B: Hey, I wanted to go! Nobody goes to London for the food.
Well, let me tell you that every vegan goes to London for the food! I always agonise over how to squeeze as much food as possible into a short stay in the capital, and I have to say that I was very pleased with my most recent effort.
In May, Dr HH and I popped over to London to see the wonderful Trevor Noah on one of his few European dates. We filled in the rest of our time with food! We were staying near Brick Lane, which is a great area for vegans, and we found plenty of culinary delights there – including these two convenient spots for breakfast.
Regular readers will not be surprised to see this picture. Of course I found vegan donuts! These were from Crosstown Doughnuts, which has several locations in the city. This one was a nice little cafe with a reasonable amount of seating. The vegan options were clearly labelled, and there were some very exciting flavours. I love donuts with a custardy, creamy centre, so I was delighted with this coconut and lime with spirulina dough. The tropical flavours were lovely, and I enjoyed the texture of the crumb on top.
Dr HH was also impressed with his lemon-thyme with beetroot dough. Again, it was a great flavour combination, and the coloured dough was a fun twist. There are quite a few other flavours, so we’re keen to get back and try some more – the dark chocolate truffle sounds right up my street!
Another breakfast option is Canvas Cafe, an all-vegan cafe and community centre which is apparently famous for its freakshakes, but we didn’t have chance to indulge in those. Not that it was an indulgence-free visit, though: I’m powerless to resist a French toast, and this one certainly exceeded my expectations! The slabs of homemade sourdough were about ten times bigger than I was expecting, and they were sweet and delicious.
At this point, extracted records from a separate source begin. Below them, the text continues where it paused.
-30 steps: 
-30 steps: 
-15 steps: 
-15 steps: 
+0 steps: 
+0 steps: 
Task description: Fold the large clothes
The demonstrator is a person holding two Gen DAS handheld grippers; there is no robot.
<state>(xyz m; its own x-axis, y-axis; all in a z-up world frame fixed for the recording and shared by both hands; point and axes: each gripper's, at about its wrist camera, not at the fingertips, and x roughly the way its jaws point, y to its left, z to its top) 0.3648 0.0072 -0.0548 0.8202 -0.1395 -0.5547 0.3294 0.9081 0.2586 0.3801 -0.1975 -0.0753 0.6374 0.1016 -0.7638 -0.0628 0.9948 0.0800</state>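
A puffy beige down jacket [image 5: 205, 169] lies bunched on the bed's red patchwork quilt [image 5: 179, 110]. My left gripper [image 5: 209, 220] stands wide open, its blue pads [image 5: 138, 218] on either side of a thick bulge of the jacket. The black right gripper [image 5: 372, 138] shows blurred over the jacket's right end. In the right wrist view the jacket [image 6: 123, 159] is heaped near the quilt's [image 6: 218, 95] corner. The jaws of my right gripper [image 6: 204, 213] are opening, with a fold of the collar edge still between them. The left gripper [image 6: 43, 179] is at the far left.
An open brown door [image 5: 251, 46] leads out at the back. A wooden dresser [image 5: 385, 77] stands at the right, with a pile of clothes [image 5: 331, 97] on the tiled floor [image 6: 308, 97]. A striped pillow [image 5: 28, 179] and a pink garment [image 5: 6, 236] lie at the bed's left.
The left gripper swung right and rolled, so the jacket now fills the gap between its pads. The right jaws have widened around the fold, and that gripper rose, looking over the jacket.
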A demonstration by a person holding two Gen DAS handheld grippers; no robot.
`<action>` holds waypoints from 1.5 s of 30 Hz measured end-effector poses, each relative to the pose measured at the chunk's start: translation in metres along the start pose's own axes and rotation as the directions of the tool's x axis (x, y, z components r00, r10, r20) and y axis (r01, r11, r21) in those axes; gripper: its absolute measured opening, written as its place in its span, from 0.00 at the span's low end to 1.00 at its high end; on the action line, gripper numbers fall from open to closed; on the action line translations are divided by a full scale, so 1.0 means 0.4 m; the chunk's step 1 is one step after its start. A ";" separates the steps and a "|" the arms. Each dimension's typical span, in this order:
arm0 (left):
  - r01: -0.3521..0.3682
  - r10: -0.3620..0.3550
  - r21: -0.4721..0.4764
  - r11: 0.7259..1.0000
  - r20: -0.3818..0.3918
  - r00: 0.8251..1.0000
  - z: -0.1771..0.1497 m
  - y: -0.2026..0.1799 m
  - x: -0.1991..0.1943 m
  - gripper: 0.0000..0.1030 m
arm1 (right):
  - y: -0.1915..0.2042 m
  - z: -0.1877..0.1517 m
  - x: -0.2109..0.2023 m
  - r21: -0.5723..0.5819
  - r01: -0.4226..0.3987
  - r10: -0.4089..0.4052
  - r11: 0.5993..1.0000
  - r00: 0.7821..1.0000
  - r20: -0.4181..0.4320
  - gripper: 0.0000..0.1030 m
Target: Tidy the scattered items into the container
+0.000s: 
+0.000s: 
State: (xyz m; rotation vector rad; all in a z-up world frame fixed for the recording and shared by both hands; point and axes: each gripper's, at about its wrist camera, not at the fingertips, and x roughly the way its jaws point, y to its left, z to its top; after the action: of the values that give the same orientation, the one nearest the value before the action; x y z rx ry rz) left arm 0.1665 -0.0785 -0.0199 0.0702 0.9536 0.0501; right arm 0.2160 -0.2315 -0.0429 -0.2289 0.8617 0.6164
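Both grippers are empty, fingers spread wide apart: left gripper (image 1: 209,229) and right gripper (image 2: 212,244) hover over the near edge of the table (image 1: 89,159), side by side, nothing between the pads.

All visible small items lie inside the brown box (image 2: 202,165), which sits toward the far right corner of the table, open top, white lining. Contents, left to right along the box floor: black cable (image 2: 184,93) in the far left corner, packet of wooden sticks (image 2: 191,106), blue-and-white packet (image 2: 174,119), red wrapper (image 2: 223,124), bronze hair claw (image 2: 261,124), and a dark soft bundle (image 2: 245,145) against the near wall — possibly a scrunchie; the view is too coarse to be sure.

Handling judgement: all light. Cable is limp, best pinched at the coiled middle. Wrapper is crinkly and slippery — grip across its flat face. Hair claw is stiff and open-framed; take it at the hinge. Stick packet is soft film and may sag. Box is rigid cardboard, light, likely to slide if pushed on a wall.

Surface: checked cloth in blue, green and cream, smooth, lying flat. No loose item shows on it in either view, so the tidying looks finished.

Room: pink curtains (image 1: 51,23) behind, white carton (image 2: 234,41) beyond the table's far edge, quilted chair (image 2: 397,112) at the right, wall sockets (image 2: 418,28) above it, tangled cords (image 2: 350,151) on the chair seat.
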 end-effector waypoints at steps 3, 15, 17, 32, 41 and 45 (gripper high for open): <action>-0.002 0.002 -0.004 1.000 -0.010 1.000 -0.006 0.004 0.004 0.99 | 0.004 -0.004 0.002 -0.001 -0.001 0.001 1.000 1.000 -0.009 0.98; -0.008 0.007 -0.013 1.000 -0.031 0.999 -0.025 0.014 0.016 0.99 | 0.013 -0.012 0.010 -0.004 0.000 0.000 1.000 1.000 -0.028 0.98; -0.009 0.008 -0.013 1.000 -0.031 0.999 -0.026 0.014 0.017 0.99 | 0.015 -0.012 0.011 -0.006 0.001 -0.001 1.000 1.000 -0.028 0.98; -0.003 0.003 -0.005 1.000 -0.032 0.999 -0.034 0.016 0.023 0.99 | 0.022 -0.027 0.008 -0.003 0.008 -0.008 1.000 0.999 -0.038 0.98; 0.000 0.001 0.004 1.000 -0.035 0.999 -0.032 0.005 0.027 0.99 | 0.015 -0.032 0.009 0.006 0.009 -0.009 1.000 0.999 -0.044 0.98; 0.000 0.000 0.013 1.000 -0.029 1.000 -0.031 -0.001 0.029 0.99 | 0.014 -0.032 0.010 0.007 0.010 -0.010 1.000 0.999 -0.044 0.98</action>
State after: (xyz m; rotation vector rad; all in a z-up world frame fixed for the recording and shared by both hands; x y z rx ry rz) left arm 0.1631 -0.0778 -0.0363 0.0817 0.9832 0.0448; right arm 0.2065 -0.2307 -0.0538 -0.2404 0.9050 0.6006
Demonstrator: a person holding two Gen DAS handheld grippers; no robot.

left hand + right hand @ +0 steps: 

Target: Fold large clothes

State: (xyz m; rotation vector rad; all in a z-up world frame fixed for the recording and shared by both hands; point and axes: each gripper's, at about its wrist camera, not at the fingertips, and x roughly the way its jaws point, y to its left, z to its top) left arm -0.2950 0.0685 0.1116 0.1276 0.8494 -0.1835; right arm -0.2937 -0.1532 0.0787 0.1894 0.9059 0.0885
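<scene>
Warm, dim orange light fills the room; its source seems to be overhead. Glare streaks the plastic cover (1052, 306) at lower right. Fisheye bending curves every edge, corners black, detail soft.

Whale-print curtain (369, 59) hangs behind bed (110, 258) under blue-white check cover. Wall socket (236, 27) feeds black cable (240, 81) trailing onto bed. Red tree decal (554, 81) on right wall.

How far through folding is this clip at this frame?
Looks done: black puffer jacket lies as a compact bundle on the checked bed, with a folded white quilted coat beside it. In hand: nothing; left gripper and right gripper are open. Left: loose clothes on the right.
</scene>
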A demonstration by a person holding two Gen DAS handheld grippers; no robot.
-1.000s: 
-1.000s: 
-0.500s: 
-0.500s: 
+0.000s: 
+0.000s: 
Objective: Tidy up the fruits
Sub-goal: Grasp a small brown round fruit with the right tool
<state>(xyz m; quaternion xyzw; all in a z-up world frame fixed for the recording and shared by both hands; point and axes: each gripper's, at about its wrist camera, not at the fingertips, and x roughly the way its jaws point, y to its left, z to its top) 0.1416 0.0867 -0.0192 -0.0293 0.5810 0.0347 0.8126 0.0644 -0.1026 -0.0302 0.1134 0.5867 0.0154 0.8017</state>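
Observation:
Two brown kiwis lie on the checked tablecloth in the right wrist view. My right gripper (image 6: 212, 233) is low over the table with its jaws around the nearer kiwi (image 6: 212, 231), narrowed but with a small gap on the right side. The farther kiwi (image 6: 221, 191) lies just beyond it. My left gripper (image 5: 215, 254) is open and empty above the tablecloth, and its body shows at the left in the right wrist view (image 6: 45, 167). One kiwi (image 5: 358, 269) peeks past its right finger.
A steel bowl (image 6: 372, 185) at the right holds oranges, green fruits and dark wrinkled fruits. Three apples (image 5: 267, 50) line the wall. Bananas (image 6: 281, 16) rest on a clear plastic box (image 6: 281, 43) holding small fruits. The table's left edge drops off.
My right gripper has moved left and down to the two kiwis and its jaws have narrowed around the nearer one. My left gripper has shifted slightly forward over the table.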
Dr HH kept it savoury, as is his wont, with the Full English. As you can see, he was also treated to some sourdough. He found two elements of the breakfast quite bland and disappointing: the scramble, which needed seasoning, and the spinach, which had just been wilted – he would have preferred it sauteed with garlic. However, he raved about the sage sausages, well-seasoned, spicy beans, and especially the roast potatoes.
This is another place we’d be happy to return to – ideally, with enough room for a freakshake too! I’ve never had one, but I assume they’re an acceptable breakfast dish?
Say whhaaaa? Everywhere I go, I go for the food! London has some great places to eat, and the vegan options have really mushroomed over the last few years especially. I think my favourite Crosstown donut was the one with a chocolate centre. So good.
I’m going to be back in London for a few days in July, I’ll make it my mission to try some more flavours!
haha I don’t understand when people don’t care about food when traveling. Why?! Even when I am camping and such I am planning out yummy meals. Although I have heard a few good arguments about eating McDonalds abroad. One was very specific to a location in France, as the girl was vegetarian and didn’t drink coffee. So she felt like she could bum it at the McDonalds sipping her soda and french fries for a few hours. And that specific spot had a really nice view (oddly). The other argument I’ve read was that McDonalds still gives you a slice of local food since the chain always caters to local preferences. I know a travel-food vlogger who moved to Japan and joked how they’ve eaten at the McDonalds more than they had in the past 10 years, but then again it seems that Japanese McDonalds have a LOT of seasonal foods. Even in the states have special regional foods.
That’s definitely true about regional McDonald’s differences. In Hong Kong they used to have some broccoli and noodles dishes! I’m with you though, food is my main concern when I’m planning a holiday, wherever I’m going!